Après une nouvelle altercation sanglante à Yerres, dans l’Essonne, où un lycéen de 17 ans a succombé à un coup de couteau lundi, Bruno Retailleau et Élisabeth Borne ont durci le ton. Devant le lycée professionnel Beaugrenelle, à Paris, les ministres de l’Intérieur et de l’Éducation nationale ont promis, ce jeudi 27 mars, une réponse « plus dissuasive et plus ferme » pour enrayer une « litanie abominable » de violences scolaires.

Des fouilles et des sanctions immédiates

Un message a été envoyé aux préfets et recteurs : des contrôles aléatoires devront être effectués devant les établissements d’ici la fin de l’année scolaire.

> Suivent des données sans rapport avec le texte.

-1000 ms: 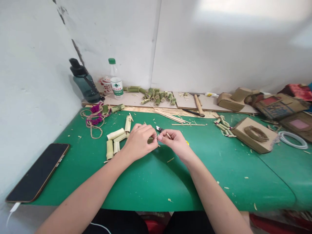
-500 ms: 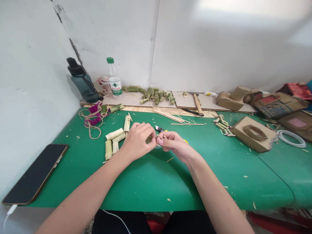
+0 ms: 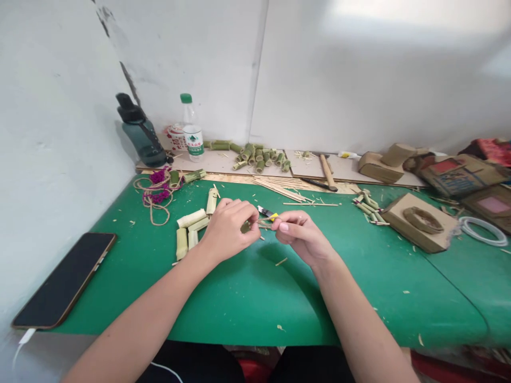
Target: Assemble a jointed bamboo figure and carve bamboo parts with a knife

Sacs fouillés, armes et stupéfiants traqués, la consigne est claire : intensifier les opérations inopinées pour « mettre la pression ». En cas de découverte d’un couteau, les sanctions tomberont sans délai : amende forfaitaire délictuelle pour les majeurs, convocation immédiate au commissariat pour les mineurs. « On ne laisse rien passer », a martelé Retailleau.

Dans un climat de tension grandissante, le gouvernement veut reprendre la main sur l’espace scolaire, devenu en certains endroits le théâtre d’une guerre de territoires entre bandes rivales. La mesure vise autant à protéger qu’à dissuader : « Il faut plus de sanctions », assume le ministre, qui ne cache pas son exaspération face à des drames devenus trop fréquents.

Cette stratégie de fermeté, qui mise sur la peur du contrôle et la certitude de la sanction, s’inscrit dans une volonté plus large du gouvernement de restaurer l’autorité de l’État, notamment à l’école, considérée comme un sanctuaire républicain menacé. Reste à savoir si cette politique suffira à enrayer la spirale de la violence.